The View from the Cheap seats: Selected Nonfiction by Neil Gaiman is a compilation of essays on many subjects the author composed. Neil Gaiman is a very prolific author who writes comic-books, TV shows, and books.
- 44 pages
- Publisher: William Morrow
- Language: English
- ISBN-10: 0062262262
I remember hearing about Neil Gaiman when I was still reading comic books (I now moved on to graphic novels – collected works – because I can no longer have the time to keep up with monthly series), I heard about these great, must read, comic book called Sandman. I didn’t pick one up until much later because I enjoyed superhero stories and Sandman was not my kind of hero.

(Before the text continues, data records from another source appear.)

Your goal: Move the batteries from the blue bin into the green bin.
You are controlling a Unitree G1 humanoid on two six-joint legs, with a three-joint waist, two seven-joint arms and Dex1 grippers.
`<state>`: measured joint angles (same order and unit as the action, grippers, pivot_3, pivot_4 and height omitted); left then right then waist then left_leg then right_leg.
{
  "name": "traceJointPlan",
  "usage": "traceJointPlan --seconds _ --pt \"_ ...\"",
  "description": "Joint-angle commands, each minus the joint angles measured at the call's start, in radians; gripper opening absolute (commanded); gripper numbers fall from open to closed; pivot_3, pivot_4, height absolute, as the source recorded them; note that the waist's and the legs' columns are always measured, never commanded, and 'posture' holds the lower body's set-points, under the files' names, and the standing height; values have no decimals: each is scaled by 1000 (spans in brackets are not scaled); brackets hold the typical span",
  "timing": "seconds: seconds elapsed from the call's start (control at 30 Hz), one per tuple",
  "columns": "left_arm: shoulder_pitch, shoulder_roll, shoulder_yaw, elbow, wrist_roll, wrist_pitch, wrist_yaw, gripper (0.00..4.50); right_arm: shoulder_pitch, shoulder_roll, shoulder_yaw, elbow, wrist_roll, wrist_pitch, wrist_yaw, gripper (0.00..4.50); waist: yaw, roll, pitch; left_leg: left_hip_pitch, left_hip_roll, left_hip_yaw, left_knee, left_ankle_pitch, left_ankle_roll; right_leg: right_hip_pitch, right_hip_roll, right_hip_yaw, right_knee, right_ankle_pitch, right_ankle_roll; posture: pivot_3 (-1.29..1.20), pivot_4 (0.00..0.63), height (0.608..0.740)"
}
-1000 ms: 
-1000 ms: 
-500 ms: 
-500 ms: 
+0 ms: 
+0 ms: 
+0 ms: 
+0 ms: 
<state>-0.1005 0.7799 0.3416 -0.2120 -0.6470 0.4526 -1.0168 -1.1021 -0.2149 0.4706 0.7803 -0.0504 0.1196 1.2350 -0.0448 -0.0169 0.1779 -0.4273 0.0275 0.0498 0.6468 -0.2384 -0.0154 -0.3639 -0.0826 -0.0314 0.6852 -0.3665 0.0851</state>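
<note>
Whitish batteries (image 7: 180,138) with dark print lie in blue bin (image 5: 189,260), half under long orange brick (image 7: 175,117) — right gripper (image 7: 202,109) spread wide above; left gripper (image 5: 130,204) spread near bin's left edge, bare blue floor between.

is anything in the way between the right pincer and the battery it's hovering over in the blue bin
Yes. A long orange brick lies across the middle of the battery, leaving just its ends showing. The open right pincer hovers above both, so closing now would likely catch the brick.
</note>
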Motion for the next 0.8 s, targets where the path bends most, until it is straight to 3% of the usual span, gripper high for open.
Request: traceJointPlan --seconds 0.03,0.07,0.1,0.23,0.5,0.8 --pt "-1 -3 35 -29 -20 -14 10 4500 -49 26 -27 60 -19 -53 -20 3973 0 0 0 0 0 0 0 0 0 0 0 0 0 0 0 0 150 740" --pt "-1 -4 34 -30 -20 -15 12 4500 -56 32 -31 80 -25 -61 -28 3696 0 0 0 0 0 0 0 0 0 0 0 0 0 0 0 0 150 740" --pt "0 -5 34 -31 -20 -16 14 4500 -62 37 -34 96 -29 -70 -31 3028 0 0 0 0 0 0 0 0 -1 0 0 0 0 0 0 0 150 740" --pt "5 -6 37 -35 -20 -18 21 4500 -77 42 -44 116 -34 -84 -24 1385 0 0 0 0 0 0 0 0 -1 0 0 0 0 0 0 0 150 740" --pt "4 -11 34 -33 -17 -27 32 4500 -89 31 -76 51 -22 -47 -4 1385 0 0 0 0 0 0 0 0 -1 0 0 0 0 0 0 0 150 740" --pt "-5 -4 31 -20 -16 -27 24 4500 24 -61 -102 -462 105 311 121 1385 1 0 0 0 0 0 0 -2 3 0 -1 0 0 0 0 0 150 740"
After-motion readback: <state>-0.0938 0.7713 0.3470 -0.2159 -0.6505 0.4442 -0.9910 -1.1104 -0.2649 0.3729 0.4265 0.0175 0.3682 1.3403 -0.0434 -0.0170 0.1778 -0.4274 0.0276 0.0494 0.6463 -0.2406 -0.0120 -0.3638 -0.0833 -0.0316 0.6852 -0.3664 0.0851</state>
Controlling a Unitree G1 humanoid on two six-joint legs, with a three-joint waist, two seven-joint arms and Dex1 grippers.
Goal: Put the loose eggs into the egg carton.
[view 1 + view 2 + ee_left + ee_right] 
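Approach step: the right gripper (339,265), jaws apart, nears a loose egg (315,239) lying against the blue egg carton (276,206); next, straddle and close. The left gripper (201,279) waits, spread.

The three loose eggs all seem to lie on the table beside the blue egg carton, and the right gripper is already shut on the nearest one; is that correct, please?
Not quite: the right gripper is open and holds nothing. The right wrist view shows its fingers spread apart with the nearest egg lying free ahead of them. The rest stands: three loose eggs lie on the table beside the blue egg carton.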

Maybe I wasn’t sophisticated enough.
Maybe I’m still not.
I was browsing at a bookstore one day, I don’t remember why, it could have been a trip or maybe I just wanted something different to read – most likely both. I walked into the fiction section because i just finished Alexander Hamilton’s biography by Ron Chernow (this was about a decade or two before the play) and I was looking for something different. I picked up American Gods and never looked back.
I enjoyed the book so much I gave it to a worker at the deli I frequented (I’m still trying to lose that bagel weight).
Ever since then I read anything Mr. Gaiman writes, and even got my beloved wife to read (and enjoy) his works.
The View from the Cheap seats: Selected Nonfiction by Neil Gaiman is a collected book of selected essays and speeches. The book is divided into ten logical sections (comic books, musicians, observations, people, movies, etc.) which, unfortunately do not create a narrative but are interesting on their own nonetheless.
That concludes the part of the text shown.